In a synthesis analysis, monitoring of a network of 15 lakes in the National Park System (NPS) of the Upper Midwest Region, USA, indicated these lakes exceeded the nutrient reference criteria established by the U.S. Environmental Protection Agency. By coupling modern nutrient measurements with pre-1900s conditions based on diatom inferred total phosphorus, pH, and specific conductance from lake sediment cores, the study revealed that the nutrient status of many lakes had not changed historically (pre-1900s), except for shallow, small lakes in the region (VanderMeulen et al., 2016). The study, which was led and co-authored by NPS aquatic ecologists, provided information to refine reference criteria for smaller spatial scales, such as the NPS Great Lakes Inventory and Monitoring Network, one of the first NPS inventory and monitoring frames to combine modern and diatom-inferred water quality data.
In the Greater Everglades Ecosystem in Florida, USA (Figure 4E), the Comprehensive Everglades Restoration Plan (CERP), headed by the Army Corps of Engineers, brought together scientists and practitioners across state and federal levels to develop project teams that were required to produce performance measures and restoration targets. Marshall et al. (2014) developed a model that applied a modern analog dataset to mollusk assemblages from sediment cores to estimate past salinity conditions in Florida Bay to fill a pre-1900s information gap in historical rainfall and salinity records.
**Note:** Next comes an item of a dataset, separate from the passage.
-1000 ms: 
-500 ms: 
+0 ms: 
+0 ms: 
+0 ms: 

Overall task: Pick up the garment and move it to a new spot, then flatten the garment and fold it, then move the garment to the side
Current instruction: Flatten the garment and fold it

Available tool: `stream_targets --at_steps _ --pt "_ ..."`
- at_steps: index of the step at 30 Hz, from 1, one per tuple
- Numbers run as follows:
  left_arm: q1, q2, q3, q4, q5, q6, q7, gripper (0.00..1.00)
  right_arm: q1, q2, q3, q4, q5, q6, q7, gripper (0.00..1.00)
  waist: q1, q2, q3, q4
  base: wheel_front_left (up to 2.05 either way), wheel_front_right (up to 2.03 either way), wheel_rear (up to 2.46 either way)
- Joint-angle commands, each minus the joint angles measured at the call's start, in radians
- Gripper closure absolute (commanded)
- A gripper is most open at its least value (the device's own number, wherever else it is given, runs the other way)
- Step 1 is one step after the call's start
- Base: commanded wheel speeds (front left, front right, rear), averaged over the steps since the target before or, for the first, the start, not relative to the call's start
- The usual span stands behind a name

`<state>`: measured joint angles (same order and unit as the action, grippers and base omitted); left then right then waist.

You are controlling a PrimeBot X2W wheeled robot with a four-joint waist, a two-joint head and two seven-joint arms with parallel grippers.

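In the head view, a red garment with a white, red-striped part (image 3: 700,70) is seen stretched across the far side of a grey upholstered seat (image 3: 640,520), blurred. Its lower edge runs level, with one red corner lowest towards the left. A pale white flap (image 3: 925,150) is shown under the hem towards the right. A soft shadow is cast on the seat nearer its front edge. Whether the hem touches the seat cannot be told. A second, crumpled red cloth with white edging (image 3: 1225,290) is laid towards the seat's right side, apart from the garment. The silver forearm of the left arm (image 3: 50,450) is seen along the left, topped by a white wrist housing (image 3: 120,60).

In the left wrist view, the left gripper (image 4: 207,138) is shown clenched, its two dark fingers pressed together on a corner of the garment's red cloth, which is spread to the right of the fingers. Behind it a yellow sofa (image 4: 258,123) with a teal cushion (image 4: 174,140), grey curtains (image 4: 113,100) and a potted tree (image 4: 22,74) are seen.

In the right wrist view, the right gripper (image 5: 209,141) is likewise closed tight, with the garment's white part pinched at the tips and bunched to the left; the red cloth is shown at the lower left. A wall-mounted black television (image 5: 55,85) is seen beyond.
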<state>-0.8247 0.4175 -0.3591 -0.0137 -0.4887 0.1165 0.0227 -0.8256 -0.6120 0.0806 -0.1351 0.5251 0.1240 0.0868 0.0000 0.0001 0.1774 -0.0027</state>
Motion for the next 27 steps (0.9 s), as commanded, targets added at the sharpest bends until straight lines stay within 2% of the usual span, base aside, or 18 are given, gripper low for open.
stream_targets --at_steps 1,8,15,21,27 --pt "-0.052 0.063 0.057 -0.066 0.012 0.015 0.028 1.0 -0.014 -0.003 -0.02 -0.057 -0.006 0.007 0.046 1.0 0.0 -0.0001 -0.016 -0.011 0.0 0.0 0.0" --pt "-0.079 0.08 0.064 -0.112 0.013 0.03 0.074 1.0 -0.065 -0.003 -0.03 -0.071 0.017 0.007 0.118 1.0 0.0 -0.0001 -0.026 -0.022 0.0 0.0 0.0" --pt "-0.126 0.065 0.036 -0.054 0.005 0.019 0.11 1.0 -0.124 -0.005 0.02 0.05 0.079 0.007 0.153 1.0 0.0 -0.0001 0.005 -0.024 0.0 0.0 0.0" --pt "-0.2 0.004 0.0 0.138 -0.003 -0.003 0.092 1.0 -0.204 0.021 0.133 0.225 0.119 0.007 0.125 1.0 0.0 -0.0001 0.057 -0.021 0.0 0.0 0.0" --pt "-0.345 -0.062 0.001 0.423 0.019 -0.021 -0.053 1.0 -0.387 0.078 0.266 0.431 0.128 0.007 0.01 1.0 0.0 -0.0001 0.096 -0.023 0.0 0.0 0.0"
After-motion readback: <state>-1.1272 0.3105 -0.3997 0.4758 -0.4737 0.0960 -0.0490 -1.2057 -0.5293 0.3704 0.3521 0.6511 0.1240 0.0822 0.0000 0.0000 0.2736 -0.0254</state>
Results from the study are being used by CERP's Restoration Coordination and Evaluation Southern Coastal Systems team to set targets for how much freshwater flow from the Everglades is needed to lower salinity conditions to a more natural state in the Florida Bay estuary, which has experienced hypersaline conditions since the early 1900s due to a waterflow deficit.
These bright spots underscore a common theme that emerged from our literature review and survey. A reliable route to producing actionable conservation paleobiology research is collaboration, whereby academic researchers and conservation practitioners work together to ensure research results meet the specific needs of conservation practitioners. Aspiring conservation paleobiologists could consult the growing body of literature on this important topic for additional guidance and recommendations on what to do and how to start (e.g., Knight et al., 2008; Cook et al., 2013; Hulme, 2014; Cvitanovic et al., 2016; Beier et al., 2017; Boyer et al., 2017; Savarese, 2018; Gerber et al., 2020).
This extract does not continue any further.